> Task brief: Please copy each line of the listing below in which the word "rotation" appears.

> Data:
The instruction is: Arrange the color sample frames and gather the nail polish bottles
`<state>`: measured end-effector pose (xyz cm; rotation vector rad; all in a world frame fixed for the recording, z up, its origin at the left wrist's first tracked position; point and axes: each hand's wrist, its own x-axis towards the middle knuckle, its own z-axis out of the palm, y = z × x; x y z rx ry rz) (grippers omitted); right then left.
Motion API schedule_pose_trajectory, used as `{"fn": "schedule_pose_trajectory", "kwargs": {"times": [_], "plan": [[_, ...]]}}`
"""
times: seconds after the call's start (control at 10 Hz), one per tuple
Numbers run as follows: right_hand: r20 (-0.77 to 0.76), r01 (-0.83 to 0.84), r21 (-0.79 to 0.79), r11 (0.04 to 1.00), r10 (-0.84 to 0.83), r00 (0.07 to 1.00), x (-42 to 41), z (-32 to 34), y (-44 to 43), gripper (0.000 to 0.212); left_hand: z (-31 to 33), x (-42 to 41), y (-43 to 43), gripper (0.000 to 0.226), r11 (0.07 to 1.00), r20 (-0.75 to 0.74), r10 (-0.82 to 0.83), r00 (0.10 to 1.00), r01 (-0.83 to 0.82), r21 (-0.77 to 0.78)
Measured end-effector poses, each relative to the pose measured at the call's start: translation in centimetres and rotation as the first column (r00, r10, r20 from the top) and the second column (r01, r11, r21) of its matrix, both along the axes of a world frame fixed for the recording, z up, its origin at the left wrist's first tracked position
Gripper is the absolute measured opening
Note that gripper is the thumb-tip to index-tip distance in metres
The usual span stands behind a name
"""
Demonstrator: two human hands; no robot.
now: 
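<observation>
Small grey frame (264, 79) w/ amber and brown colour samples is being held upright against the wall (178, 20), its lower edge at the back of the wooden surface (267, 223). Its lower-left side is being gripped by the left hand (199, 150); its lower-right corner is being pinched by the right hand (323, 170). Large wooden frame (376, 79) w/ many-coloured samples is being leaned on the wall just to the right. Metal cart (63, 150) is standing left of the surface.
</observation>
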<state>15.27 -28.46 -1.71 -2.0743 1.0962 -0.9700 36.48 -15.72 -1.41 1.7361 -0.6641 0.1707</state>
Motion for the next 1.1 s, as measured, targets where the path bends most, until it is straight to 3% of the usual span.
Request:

> Exercise solution:
`<state>`: measured end-effector pose (xyz cm; rotation vector rad; all in a world frame fixed for the recording, z up, its origin at the left wrist's first tracked position; point and axes: each hand's wrist, its own x-axis towards the middle knuckle, its own z-axis out of the palm, y = z × x; x y z rx ry rz) (grippers omitted); right then left.
Measured end-effector poses, each relative to the pose measured at the call's start: translation in centimetres and rotation as the first column (r00, r10, r20 from the top) and the second column (r01, r11, r21) of its matrix, both along the axes of a world frame fixed for the recording, z up, its origin at the left wrist's first tracked position

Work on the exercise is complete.